The finite element analysis is performed in the frequency range of 20 Hz–1500 Hz. The incident sound pressure is 10 Pa, which means the sound pressure level (SPL) equals 114 dB. The piezoelectric patch is connected by a 10 kΩ resistor, which is found to provide the optimum resistance as discussed in the Parameter influences on acoustic energy harvesting section.

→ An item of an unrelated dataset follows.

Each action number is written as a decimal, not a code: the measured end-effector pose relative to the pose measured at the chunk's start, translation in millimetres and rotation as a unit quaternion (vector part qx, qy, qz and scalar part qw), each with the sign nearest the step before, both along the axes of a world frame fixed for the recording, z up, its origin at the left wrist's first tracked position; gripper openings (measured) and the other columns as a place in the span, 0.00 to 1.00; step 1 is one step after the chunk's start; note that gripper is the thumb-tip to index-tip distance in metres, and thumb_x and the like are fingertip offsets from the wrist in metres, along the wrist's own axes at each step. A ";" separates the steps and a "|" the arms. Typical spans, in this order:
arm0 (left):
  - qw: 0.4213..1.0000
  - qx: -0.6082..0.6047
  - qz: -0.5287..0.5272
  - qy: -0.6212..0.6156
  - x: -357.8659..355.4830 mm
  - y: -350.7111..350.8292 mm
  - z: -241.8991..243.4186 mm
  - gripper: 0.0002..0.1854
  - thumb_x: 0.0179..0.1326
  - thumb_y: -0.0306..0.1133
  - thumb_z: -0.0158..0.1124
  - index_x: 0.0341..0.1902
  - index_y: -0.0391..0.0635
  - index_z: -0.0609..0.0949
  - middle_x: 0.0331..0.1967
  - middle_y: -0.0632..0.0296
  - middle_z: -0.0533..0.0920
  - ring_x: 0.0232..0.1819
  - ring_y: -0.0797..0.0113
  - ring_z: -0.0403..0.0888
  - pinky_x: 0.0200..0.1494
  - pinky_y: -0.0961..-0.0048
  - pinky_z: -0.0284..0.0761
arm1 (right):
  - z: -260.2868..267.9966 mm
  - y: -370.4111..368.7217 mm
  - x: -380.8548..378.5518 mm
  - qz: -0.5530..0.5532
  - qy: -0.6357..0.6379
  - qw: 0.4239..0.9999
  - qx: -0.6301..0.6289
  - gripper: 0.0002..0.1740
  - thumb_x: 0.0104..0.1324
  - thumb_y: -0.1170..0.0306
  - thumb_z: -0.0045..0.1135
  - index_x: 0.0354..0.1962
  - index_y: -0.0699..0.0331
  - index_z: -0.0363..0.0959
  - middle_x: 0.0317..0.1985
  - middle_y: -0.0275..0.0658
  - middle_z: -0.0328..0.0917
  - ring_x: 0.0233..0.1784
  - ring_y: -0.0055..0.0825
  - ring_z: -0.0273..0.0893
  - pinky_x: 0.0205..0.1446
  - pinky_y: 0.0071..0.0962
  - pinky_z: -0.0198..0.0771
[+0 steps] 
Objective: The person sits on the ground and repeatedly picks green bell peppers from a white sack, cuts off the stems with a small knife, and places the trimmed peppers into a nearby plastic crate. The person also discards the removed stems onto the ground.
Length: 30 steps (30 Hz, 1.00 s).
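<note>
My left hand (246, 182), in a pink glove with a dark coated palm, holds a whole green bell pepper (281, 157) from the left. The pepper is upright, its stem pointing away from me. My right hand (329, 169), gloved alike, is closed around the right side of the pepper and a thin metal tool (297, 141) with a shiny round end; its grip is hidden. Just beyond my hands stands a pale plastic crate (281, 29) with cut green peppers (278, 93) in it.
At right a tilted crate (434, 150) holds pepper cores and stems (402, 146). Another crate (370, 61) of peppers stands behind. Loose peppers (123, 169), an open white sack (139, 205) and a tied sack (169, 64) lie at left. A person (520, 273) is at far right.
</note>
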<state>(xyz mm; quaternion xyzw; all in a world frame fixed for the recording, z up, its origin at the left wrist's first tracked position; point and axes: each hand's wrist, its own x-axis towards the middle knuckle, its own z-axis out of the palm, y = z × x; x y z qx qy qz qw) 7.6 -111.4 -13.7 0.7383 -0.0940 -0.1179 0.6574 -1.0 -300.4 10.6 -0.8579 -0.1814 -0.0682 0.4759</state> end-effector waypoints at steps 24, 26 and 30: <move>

Vibro-acoustic characteristics of the metastructure sample

Vibro-acoustic properties at the resonant and anti-resonant frequencies

For the local resonant acoustic metamaterial unit, previous studies have shown that the sound transmission dip occurs around the first resonant frequency and is mainly governed by structural damping. The sound transmission peak occurs near unit’s first anti-resonance frequency.^6,7

For the numerical model in this study, the calculated first resonant frequency occurs at 151 Hz and the first anti-resonance frequency occurs at 450 Hz. Correspondingly, the sample’s sound pressure distribution, air velocity, and structural displacement are presented in Figure 2.

Figure 2.

Vibro-acoustic properties of the sample at interesting frequencies.

The background color inside the tube (air domain) represents the SPL distribution; the color of arrows represents the magnitude of air velocity. The proposed metastructure is located in the figure’s middle part, and its movement is represented using displacement amplitude.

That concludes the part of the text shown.